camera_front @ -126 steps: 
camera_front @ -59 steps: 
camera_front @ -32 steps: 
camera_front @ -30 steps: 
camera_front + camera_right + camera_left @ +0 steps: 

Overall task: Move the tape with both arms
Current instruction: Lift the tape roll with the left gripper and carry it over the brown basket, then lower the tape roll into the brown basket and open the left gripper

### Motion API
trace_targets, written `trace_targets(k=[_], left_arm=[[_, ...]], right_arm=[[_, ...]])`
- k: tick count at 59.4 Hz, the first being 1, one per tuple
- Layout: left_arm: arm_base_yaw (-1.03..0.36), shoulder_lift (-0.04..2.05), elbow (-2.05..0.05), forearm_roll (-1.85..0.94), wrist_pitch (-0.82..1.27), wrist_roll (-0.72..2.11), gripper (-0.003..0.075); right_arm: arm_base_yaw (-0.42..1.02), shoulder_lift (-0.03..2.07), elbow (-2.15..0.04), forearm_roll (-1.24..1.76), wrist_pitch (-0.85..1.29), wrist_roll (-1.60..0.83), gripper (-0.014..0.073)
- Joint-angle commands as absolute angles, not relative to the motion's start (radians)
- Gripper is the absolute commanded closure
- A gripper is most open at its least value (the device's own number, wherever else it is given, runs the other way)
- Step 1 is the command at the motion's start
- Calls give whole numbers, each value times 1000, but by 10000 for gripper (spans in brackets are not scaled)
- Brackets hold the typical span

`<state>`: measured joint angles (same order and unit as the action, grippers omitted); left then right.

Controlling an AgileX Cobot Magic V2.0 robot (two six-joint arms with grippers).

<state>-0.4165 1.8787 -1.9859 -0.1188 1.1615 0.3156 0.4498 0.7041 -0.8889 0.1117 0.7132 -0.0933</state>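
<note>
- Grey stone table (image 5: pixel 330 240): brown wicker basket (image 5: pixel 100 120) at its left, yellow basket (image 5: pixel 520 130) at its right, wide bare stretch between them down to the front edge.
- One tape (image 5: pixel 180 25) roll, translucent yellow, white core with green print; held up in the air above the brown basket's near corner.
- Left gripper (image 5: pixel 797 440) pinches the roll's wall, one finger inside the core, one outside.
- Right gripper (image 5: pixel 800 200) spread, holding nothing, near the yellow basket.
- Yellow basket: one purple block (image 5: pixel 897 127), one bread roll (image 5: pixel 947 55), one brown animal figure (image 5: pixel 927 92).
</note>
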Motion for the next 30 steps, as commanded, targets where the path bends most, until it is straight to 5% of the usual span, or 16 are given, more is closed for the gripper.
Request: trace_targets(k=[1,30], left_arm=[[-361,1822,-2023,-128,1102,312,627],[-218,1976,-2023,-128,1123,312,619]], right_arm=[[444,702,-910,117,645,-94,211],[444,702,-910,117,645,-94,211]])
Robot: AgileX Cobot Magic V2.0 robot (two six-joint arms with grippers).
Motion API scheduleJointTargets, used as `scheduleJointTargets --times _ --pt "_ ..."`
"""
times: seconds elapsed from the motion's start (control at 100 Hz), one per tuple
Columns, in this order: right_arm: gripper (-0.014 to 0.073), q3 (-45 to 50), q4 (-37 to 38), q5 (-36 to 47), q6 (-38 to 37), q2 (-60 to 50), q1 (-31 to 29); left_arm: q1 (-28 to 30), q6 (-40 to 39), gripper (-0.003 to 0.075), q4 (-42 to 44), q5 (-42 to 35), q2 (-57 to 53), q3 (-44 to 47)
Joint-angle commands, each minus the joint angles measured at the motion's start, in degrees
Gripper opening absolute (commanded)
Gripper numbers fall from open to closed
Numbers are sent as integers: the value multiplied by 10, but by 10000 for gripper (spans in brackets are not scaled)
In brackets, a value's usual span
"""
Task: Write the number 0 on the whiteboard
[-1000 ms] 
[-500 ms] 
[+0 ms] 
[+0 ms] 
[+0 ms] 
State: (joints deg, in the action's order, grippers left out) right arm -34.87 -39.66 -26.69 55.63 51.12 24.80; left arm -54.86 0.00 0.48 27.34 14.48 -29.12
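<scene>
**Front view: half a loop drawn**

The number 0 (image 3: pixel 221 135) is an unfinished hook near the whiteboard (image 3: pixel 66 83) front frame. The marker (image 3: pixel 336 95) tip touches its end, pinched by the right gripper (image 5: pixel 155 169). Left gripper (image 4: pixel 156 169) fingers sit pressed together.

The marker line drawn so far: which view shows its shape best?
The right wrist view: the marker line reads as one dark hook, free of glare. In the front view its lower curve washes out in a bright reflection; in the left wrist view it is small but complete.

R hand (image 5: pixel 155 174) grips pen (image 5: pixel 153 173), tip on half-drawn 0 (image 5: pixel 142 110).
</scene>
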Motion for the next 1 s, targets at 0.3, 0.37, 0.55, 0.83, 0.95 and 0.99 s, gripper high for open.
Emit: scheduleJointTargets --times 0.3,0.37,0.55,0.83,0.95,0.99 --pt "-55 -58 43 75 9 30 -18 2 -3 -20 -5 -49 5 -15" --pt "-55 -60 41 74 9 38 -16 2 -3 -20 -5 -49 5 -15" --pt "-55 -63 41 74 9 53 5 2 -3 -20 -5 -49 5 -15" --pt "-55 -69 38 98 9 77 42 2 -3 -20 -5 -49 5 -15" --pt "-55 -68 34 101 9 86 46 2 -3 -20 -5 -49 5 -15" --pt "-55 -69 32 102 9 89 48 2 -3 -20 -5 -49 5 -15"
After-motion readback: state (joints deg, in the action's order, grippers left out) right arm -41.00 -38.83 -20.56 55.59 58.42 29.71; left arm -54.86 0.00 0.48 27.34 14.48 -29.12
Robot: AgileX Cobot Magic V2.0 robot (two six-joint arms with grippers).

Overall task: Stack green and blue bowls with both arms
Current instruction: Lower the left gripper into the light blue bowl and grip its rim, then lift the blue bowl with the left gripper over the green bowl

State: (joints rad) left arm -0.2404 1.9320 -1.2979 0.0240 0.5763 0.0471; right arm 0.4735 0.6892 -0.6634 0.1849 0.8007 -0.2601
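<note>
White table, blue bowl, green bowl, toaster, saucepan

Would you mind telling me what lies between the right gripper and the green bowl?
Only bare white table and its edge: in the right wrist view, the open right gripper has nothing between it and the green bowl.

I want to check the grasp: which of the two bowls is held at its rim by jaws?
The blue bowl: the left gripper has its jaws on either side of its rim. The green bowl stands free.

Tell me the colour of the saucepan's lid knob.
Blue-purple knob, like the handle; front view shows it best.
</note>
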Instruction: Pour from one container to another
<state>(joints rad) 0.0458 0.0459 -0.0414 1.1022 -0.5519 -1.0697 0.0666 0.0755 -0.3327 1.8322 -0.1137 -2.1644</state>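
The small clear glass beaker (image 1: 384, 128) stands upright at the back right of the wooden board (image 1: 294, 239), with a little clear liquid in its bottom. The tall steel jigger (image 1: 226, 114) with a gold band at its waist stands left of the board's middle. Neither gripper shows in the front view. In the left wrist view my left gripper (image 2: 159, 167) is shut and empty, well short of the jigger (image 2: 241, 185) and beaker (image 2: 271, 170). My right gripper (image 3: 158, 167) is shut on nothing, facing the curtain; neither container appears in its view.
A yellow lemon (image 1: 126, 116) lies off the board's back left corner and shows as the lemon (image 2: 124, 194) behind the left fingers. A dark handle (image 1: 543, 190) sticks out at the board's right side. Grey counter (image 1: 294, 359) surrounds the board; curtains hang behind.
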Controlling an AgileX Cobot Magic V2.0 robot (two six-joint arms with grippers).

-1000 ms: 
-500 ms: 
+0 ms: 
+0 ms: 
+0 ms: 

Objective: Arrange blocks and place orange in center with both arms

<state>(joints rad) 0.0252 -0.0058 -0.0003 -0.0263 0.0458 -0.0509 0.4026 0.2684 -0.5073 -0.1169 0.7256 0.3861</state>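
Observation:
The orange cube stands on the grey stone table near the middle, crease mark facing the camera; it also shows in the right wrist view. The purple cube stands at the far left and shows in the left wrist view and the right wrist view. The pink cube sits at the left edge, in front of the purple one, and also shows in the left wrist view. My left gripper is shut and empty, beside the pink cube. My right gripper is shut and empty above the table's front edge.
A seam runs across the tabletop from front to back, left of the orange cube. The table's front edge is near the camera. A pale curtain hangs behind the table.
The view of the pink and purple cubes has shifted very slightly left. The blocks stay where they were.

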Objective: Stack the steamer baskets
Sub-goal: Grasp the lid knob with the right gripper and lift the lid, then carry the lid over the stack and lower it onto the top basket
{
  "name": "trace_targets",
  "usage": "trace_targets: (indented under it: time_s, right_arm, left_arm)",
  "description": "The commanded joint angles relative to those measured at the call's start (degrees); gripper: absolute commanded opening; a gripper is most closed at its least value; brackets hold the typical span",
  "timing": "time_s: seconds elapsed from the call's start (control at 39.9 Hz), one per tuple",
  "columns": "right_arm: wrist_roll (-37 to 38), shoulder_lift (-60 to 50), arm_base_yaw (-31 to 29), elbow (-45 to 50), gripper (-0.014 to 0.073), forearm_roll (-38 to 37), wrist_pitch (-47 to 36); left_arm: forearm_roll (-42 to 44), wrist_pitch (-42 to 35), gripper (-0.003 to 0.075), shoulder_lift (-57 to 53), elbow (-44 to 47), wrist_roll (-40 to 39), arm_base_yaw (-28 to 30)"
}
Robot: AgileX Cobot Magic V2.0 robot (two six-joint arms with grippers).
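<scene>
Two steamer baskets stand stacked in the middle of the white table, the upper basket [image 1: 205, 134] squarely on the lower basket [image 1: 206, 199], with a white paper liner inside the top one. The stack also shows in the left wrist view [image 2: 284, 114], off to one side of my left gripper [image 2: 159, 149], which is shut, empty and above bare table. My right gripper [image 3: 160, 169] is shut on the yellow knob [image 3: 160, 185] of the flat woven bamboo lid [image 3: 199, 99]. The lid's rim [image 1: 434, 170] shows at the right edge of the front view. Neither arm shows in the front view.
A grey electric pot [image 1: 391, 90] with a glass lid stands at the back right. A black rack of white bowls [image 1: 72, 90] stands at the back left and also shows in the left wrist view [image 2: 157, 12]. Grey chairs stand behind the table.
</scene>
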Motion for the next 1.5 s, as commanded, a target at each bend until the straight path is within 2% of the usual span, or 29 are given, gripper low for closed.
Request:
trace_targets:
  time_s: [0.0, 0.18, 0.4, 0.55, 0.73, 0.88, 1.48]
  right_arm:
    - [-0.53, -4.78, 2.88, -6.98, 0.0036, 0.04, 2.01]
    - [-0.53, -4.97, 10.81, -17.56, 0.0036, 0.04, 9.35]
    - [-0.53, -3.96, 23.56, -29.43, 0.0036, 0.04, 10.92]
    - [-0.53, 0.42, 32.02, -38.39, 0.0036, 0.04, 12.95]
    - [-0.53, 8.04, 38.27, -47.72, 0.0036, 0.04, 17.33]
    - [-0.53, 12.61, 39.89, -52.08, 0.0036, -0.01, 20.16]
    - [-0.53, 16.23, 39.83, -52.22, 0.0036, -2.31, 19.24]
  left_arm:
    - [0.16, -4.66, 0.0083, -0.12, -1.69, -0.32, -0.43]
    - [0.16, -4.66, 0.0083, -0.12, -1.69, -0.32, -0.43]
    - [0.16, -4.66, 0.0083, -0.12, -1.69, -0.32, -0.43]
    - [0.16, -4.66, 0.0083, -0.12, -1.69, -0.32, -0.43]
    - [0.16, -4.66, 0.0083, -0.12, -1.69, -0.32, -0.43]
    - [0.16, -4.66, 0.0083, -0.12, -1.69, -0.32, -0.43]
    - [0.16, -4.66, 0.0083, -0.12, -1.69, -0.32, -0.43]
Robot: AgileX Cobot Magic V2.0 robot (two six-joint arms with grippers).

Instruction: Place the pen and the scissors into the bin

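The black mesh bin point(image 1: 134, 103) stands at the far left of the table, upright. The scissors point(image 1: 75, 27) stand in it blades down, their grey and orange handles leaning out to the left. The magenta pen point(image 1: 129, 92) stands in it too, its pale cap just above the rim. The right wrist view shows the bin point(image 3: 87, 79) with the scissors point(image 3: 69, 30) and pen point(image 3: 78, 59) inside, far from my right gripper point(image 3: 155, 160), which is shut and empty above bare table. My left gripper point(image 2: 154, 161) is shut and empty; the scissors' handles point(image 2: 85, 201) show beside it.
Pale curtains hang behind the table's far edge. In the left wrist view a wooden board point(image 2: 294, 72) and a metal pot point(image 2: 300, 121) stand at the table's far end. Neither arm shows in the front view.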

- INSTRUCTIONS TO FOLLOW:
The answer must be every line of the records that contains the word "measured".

- YOUR SOLUTION:
`<state>`: measured joint angles (same order and unit as the action, grippers omitted); left then right.
Joint-angle commands, each minus the joint angles measured at the motion's start, in degrees
  "description": "The commanded joint angles relative to those measured at the call's start (degrees); gripper: absolute commanded opening; a gripper is most closed at its least value; brackets hold the typical span",

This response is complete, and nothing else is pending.